Here is my code and I was expecting to have the value of k1, k2, k3 and k4 as function of the other parameters.

from sympy.solvers import solve

from sympy import symbols, Eq

from sympy import exp

k1, k2, k3, k4, x, a, b, d, h, l,t = symbols(" k1 k2 k3 k4 x a b d h l t ") 
equation_1 = Eq((k1*exp(-a*t*1j) + k2*exp(-b*t*1j)+ k3*exp(a*t*1j) + k4*exp(b*t*1j)) ,1)

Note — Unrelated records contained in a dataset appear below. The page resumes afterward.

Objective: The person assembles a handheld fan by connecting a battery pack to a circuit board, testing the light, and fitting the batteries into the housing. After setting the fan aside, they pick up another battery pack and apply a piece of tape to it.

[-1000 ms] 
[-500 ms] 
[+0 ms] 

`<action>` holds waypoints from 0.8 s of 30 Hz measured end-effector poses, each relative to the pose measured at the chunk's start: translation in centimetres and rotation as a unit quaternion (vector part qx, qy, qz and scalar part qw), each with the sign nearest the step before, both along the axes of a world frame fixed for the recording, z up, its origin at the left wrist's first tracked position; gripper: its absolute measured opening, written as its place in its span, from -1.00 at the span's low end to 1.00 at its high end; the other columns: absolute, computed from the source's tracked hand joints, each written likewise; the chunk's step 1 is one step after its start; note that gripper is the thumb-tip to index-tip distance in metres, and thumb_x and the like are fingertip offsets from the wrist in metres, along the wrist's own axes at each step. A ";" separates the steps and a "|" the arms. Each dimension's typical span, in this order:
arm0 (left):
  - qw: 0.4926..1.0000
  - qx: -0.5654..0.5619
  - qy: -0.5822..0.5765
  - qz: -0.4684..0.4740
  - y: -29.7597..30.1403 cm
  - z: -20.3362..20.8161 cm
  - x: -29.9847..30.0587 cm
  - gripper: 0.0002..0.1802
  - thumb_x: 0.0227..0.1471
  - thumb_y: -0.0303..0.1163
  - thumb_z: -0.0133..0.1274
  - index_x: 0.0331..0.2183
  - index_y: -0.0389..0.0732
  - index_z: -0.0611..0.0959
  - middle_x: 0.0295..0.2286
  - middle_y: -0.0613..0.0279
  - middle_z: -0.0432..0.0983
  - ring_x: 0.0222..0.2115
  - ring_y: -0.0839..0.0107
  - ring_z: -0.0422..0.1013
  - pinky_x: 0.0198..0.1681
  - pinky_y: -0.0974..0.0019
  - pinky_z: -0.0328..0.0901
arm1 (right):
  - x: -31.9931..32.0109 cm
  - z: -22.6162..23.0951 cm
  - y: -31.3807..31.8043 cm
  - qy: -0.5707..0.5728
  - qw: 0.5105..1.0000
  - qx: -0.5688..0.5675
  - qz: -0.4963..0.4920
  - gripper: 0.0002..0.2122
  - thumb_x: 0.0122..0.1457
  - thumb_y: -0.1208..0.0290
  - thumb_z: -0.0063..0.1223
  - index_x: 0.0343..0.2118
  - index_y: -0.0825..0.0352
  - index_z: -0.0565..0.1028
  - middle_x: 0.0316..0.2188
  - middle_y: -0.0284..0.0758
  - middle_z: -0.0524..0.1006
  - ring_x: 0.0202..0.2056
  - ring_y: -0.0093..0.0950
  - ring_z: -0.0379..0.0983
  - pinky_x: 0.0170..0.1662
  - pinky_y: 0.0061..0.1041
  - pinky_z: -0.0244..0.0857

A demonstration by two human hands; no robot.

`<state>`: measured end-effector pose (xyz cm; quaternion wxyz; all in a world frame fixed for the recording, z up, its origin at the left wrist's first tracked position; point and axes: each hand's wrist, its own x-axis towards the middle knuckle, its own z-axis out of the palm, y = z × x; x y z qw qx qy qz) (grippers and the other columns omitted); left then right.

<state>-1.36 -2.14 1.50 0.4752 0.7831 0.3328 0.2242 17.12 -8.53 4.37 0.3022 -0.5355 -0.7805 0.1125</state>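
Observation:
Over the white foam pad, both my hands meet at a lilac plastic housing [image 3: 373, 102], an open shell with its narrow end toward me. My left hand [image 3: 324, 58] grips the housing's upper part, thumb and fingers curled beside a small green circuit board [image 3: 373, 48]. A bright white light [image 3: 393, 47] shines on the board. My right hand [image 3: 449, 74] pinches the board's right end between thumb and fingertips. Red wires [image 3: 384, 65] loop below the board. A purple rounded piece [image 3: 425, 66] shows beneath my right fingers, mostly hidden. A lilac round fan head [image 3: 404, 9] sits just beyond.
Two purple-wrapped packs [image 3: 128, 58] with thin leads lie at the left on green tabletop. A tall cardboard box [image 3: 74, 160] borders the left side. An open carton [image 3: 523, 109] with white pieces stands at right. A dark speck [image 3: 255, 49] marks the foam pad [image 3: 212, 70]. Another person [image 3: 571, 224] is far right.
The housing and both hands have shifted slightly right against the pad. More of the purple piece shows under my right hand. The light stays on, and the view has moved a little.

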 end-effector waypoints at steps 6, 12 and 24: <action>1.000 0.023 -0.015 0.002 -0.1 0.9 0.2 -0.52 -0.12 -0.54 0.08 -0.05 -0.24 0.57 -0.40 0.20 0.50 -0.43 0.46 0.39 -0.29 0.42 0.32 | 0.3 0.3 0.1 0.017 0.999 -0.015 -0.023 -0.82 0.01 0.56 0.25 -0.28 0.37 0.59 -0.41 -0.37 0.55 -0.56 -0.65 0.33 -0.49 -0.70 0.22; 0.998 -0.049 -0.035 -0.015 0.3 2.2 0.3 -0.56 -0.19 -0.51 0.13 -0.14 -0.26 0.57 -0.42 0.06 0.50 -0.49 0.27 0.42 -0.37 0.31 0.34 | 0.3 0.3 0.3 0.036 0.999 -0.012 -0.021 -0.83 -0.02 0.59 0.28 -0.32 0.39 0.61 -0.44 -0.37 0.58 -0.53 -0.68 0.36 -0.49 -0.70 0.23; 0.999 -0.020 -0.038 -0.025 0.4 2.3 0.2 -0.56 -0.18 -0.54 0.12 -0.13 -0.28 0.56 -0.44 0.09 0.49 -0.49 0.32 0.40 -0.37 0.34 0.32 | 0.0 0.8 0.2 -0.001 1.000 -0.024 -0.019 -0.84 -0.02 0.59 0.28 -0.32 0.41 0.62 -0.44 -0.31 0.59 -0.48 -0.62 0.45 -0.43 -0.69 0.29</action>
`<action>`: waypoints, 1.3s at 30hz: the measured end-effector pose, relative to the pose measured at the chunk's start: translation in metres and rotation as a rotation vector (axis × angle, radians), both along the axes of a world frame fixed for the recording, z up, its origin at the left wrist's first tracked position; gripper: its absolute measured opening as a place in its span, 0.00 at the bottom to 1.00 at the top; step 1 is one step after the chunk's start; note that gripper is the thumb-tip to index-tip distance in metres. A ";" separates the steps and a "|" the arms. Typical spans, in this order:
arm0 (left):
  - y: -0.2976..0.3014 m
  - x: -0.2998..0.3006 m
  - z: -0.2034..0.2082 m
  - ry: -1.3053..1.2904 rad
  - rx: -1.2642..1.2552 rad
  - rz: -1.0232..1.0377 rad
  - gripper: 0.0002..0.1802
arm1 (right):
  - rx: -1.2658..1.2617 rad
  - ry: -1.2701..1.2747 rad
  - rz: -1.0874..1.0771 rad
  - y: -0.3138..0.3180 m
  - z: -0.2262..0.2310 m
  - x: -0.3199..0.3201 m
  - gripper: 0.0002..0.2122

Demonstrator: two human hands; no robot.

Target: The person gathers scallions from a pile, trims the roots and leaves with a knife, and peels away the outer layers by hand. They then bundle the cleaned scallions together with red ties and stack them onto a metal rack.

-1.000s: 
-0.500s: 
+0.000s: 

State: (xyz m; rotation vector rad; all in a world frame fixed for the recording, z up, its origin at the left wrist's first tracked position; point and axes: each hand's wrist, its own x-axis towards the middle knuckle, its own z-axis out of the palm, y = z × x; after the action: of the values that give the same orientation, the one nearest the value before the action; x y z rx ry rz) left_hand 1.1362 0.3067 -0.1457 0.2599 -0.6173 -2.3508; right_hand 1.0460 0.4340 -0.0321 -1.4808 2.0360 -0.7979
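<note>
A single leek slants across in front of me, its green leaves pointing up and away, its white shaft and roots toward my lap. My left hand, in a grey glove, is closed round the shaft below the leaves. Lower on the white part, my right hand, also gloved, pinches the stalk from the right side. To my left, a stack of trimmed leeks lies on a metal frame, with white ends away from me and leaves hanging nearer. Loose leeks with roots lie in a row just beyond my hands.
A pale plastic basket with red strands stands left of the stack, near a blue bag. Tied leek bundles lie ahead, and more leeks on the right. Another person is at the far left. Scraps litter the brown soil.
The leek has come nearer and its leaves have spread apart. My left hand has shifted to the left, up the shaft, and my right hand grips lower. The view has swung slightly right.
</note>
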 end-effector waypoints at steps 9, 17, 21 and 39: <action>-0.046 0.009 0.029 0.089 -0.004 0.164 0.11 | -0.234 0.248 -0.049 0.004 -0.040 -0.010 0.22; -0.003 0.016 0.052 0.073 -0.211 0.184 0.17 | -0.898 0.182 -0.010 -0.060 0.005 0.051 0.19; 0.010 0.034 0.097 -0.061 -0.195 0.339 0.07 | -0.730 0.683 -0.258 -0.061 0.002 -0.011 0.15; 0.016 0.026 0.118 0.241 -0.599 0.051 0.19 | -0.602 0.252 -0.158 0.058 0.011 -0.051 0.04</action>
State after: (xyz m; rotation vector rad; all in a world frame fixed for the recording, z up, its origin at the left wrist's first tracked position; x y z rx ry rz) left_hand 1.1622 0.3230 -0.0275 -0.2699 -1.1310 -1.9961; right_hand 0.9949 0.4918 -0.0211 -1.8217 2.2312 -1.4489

equation_2 = Eq(((1/(2*l*h*(x+1)))*(-k1*((x**2)-1-2*(a*x)+(d**2)+(l**2)+a**2)*exp(-a*t*1j) -k2*((x**2)-1-2*(b*x)+(d**2)+(l**2)+b**2)*exp(-b*t*1j) -k3*((x**2)-1+2*(a*x)+(d**2)+(l**2)+a**2)*exp(a*t*1j) -k4*((x**2)-1+2*(b*x)+(d**2)+(l**2)+b**2)*exp(b*t*1j))) , 0)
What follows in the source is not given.